Exclude images, then output the remaining data verbatim.

•••

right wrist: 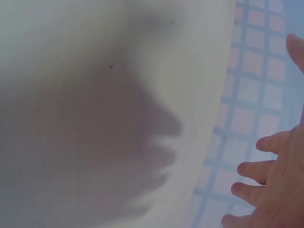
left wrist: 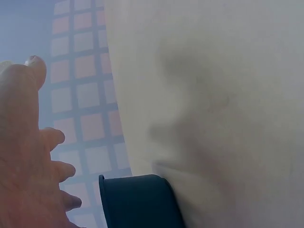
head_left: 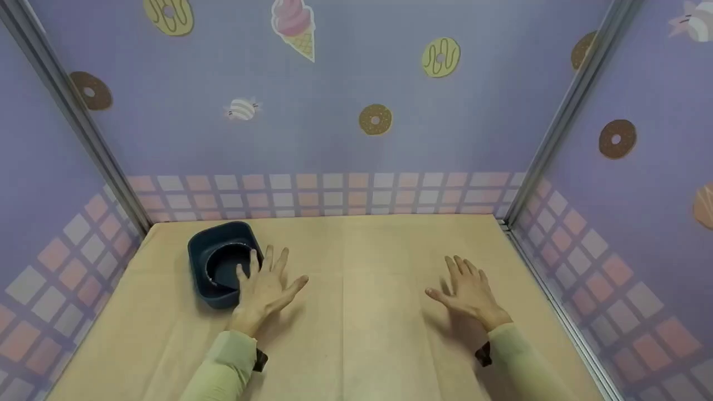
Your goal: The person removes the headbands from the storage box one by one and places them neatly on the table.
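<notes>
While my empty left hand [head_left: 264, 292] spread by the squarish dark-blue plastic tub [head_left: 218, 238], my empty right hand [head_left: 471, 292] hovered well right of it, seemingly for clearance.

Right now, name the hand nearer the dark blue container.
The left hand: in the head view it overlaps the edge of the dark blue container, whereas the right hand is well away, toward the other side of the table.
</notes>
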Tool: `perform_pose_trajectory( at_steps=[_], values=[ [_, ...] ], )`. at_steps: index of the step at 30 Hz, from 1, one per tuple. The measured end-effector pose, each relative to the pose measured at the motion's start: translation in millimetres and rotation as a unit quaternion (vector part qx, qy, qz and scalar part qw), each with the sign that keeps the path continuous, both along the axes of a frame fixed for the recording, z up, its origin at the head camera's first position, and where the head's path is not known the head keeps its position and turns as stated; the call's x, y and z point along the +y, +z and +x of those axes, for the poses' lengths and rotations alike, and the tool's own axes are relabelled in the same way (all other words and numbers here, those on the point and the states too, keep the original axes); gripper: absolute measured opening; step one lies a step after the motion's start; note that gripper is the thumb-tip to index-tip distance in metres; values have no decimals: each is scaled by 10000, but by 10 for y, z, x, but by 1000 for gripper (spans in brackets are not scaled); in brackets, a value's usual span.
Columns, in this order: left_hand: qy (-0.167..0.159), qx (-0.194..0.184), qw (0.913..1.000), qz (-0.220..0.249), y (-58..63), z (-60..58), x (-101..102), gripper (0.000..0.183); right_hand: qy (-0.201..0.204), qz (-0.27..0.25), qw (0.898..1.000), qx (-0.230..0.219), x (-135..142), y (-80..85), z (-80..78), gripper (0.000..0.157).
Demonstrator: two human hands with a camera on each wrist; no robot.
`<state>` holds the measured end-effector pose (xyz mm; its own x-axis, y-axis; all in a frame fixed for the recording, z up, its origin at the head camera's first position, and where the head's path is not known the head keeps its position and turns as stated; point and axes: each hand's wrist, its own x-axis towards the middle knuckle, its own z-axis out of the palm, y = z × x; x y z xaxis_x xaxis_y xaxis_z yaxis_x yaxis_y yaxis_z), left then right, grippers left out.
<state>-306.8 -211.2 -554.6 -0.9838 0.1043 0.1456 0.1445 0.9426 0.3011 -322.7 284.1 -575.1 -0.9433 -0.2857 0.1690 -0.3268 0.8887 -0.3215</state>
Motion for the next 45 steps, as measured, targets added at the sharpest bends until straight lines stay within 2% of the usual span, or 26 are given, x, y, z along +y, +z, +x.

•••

** Result below **
right wrist: 
left wrist: 
head_left: 
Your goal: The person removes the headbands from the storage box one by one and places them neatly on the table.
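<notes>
While my empty left hand [head_left: 264, 292] spread by the squarish dark-blue plastic tub [head_left: 218, 238], my empty right hand [head_left: 471, 292] hovered well right of it, seemingly for clearance.

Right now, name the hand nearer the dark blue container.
The left hand: in the head view it overlaps the edge of the dark blue container, whereas the right hand is well away, toward the other side of the table.
</notes>
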Tool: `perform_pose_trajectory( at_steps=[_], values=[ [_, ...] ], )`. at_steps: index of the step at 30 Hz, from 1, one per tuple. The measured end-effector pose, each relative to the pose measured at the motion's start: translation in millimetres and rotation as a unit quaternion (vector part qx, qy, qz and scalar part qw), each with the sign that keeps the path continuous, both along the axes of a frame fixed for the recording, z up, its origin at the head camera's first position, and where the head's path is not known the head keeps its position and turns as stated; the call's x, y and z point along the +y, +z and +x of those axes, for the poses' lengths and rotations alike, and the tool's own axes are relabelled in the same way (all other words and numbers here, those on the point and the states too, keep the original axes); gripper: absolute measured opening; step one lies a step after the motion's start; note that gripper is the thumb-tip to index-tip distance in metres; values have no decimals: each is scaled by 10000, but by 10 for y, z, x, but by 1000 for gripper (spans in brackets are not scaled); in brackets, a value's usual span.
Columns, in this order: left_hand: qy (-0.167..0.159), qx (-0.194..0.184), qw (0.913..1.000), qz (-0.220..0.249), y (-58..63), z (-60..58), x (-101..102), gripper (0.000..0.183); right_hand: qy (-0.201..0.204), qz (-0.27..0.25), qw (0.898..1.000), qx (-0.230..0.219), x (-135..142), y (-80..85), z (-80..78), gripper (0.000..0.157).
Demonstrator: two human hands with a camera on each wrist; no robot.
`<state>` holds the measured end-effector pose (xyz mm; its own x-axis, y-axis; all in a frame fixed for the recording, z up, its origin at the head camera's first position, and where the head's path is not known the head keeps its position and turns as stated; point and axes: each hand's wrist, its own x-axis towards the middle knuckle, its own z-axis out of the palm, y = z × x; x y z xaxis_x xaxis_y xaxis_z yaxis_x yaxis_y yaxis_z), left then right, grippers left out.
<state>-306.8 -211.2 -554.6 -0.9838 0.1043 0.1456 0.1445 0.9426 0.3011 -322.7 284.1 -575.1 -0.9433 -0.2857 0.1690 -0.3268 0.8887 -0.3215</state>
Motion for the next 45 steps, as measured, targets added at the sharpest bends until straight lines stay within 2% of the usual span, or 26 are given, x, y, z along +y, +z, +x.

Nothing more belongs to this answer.